In middle school, I started hanging out with two girls who played soccer with me, during the previous season. Looking back, I should’ve understood that trios never work. I was the friend that was always left out of plans, the friend constantly talked about in secret, the friend that had to walk in the grass when the sidewalk wasn’t big enough for three. I would go home crying on nights that I spent with them because I felt so terrible, being the butt of the joke. Eventually, they stopped being my friend because I wasn’t popular enough. My mom asked ‘if they make you feel bad about yourself, and then why would you choose to be around people that make me feel inferior?’ The question made me feel confused. Mostly about myself and why I still cared about people who definitely were not worth my time.
The constant feeling of never fitting in was building up. I felt like I was annoying and weird. It was like no matter what I did, I would never have a real best friend. I longed for the feeling of someone who enjoyed being around me. I wanted someone who made it feel okay to be me. I wanted to share similarity in style, beliefs, and opinions with someone. Being lonely was my worst nightmare come to life. I started to become self conscious and depressed. It felt like there was something wrong with me. I was always missing out and was never invited to sleepovers, hangouts, or birthday parties.

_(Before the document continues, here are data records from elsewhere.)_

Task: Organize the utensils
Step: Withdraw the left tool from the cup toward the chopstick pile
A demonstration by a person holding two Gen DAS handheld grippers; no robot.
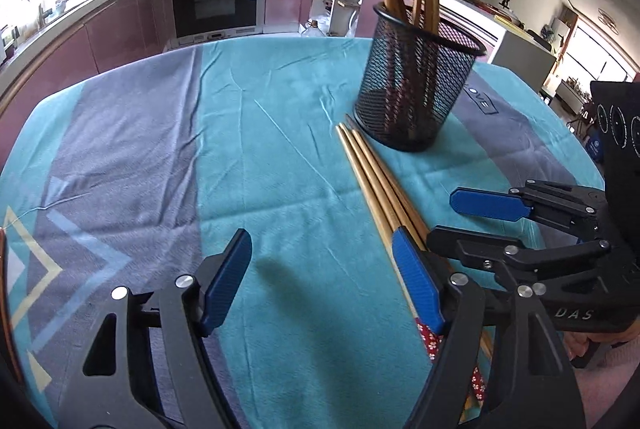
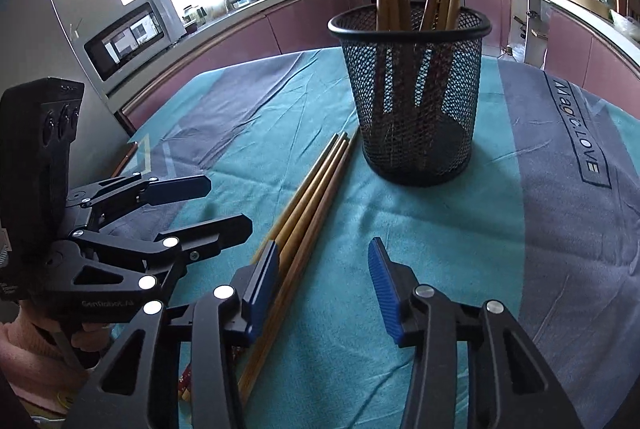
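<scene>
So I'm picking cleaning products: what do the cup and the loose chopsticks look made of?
The cup looks like black-coated wire mesh, likely metal: see-through grid, rolled rim. The loose chopsticks look like tan bamboo or wood with a smooth finish, patterned red at the thick ends.

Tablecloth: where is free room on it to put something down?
Free: the tablecloth left of the loose chopsticks, up to its far edge, and the grey stripe right of the mesh holder. Crowded: around chopsticks, holder, left gripper and right gripper.

Table (image 1: pixel 132 133), draped in a teal-and-grey cloth (image 2: pixel 560 229), creased. On it: one black mesh holder (image 2: pixel 416 117), upright, ahead of both tongs; a bundle of wooden chopsticks (image 2: pixel 316 189), seemingly four, lying flat between the two tongs, tips beside the holder's base.
</scene>
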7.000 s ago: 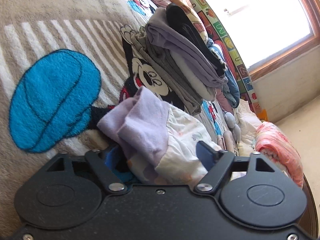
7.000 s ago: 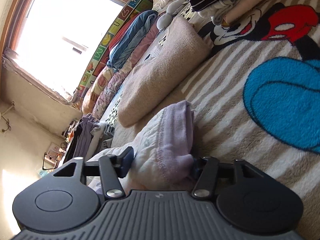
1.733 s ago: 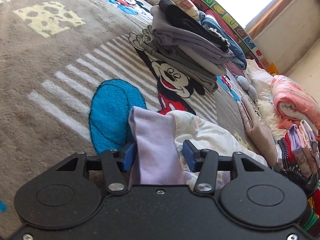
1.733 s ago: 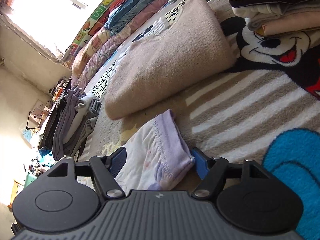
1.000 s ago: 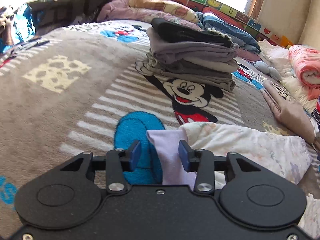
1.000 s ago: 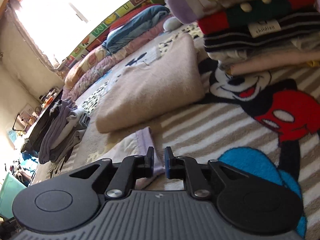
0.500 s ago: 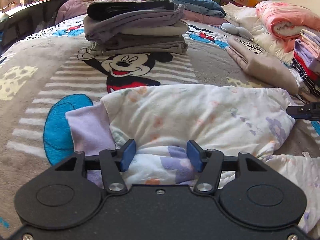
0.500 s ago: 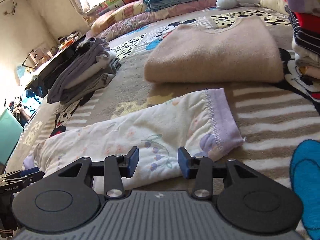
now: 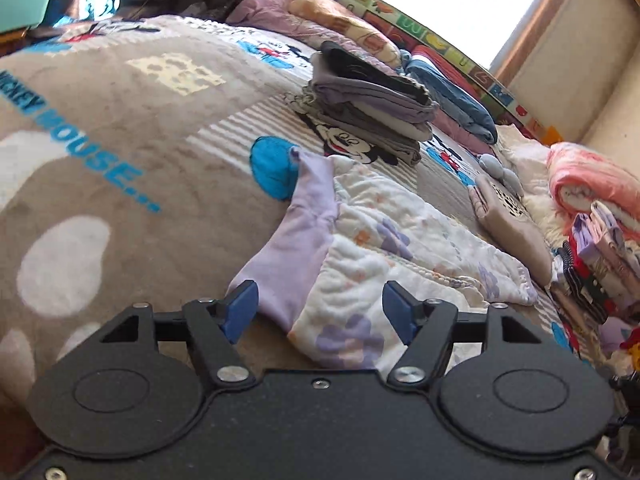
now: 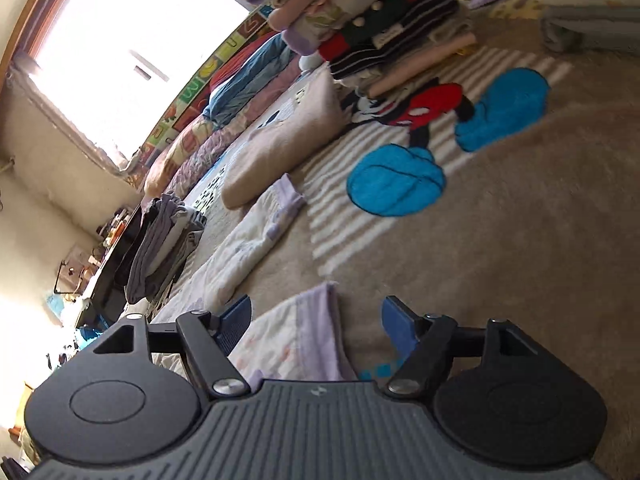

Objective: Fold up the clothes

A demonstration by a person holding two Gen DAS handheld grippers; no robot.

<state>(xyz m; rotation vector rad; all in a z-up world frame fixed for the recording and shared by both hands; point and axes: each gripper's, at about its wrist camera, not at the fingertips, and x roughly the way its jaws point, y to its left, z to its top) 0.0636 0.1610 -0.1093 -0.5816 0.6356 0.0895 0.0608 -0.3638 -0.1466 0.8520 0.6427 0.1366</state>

Finally, in my freshman year of high school, I met my best friend. Ronnie Butler was a name I had heard before. I first met Ronnie in a class we both were placed in. Ronnie and I are complete opposites. Ronnie is quiet and reserved, while I am outgoing and spontaneous. Ronnie’s favorite color is green and mine is yellow. He makes me believe that opposites attract. While we are so different, we are so alike, in so many ways. We both love going out and doing things together, we both love wrestling, and we have the exact same sense of humor. Ronnie seriously completes me, and he is the first real best friend that I’ve had. He never makes me feel less than worthy, or left out. Ronnie makes me feel loved, included, and listened to. There’s no one I’d rather spend my time with. I could never get bored of being with him. On days I spend just laying in bed or going out to see a movie, I want it to be with him. For the first time, I’ve felt like I’m someone’s first choice. Ronnie treats me better than anything I could’ve asked for. He does little things to show his love for me. For example, Ronnie orders for me in public because I get nervous, he will go to church with me, and he goes to family events that are important to me.

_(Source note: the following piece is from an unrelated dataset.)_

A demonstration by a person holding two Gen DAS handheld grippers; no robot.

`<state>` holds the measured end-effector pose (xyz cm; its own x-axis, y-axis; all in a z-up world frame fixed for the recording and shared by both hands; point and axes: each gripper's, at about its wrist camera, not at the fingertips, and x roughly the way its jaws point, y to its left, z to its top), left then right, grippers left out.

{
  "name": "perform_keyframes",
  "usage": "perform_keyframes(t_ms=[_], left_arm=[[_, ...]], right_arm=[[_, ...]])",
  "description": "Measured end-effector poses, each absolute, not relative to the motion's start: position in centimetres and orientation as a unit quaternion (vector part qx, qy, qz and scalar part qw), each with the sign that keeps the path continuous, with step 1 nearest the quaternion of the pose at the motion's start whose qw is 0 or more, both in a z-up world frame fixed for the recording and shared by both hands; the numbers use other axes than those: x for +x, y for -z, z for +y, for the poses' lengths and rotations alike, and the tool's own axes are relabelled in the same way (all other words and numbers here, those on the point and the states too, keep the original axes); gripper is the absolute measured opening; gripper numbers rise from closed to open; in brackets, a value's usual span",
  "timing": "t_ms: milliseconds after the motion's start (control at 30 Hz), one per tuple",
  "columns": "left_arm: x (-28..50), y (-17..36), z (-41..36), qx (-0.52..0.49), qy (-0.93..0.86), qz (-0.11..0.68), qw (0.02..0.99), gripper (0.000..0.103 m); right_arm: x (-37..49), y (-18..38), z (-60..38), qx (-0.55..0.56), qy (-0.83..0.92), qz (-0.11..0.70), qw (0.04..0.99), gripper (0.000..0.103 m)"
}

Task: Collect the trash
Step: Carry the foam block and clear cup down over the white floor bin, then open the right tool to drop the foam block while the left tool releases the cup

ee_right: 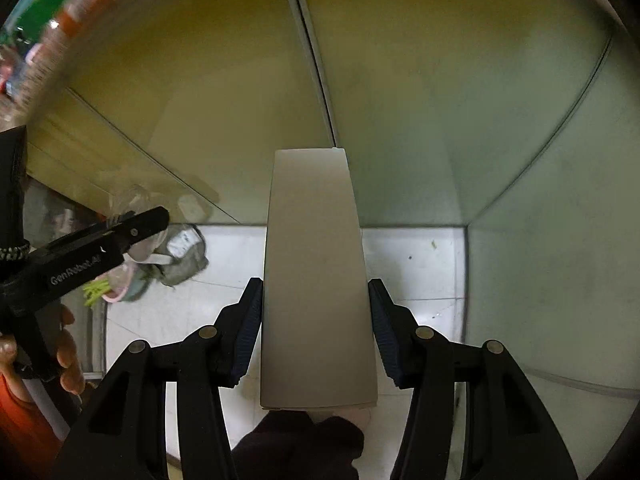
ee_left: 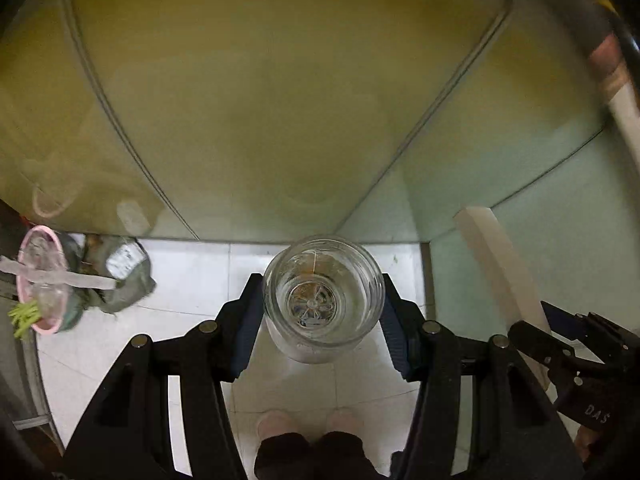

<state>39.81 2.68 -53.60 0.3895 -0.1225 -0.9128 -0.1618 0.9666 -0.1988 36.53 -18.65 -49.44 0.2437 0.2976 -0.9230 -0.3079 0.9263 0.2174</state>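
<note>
My left gripper point(ee_left: 323, 300) is shut on a clear glass jar point(ee_left: 323, 298), held mouth toward the camera above the white tiled floor. My right gripper point(ee_right: 316, 312) is shut on a flat white box point(ee_right: 318, 280), held lengthwise between the pads. The white box also shows at the right of the left wrist view point(ee_left: 500, 272), with the right gripper point(ee_left: 568, 344) below it. A pink-rimmed clear cup point(ee_left: 42, 280) with green scraps lies on a crumpled grey bag point(ee_left: 124, 276) on the floor at left.
Yellow-green cabinet panels point(ee_left: 260, 100) stand ahead, meeting a pale green wall point(ee_left: 540, 200) at the right corner. The person's feet point(ee_left: 308, 424) are below the grippers. The left gripper's body point(ee_right: 92, 256) crosses the left of the right wrist view, over the cup and bag point(ee_right: 180, 256).
</note>
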Motion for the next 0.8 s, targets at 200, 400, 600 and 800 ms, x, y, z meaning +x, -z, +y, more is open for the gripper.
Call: perform_keyframes(t_ms=[200,400,600,800], left_arm=[[41.7,65.4,1.9,-0.126,0.010,0.571,0.811,0.054],[43.2,75.2,1.8,-0.135,0.029,0.584,0.800,0.054],[44.3,81.4,1.2,-0.136,0.042,0.590,0.795,0.054],[44.7,82.7,1.8,-0.136,0.049,0.583,0.799,0.056]], right_arm=[[38.4,61.5,-18.0,-0.006,-0.203,0.600,0.774,0.049],[40.0,71.3,-16.6,-0.027,-0.217,0.609,0.763,0.049],[40.8,76.6,-15.2,-0.054,-0.244,0.609,0.753,0.049],[40.5,75.2,-14.1,-0.081,-0.253,0.568,0.779,0.057]])
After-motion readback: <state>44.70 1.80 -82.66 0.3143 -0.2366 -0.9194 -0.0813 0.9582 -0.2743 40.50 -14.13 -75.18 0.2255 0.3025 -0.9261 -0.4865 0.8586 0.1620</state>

I’ve prayed for someone like Ronnie to come into my life. He is my best friend, in boyfriend form. No matter what happens, I think that Ronnie and I will always be friends. Ronnie makes me feel like it’s okay to be myself, which no one has done before. I’m so grateful to have met someone who loves me as much as I love them. Even though I love him more, despite what he might think. Knowing how it feels to be on my own, has made me cherish every moment we spend together. I believe there is no better feeling than being embraced for who you are, and with Ronnie, I have that. Belonging- A word I used to be afraid of because I never felt like I would be accepted for myself. Ronnie makes me feel like I finally belong.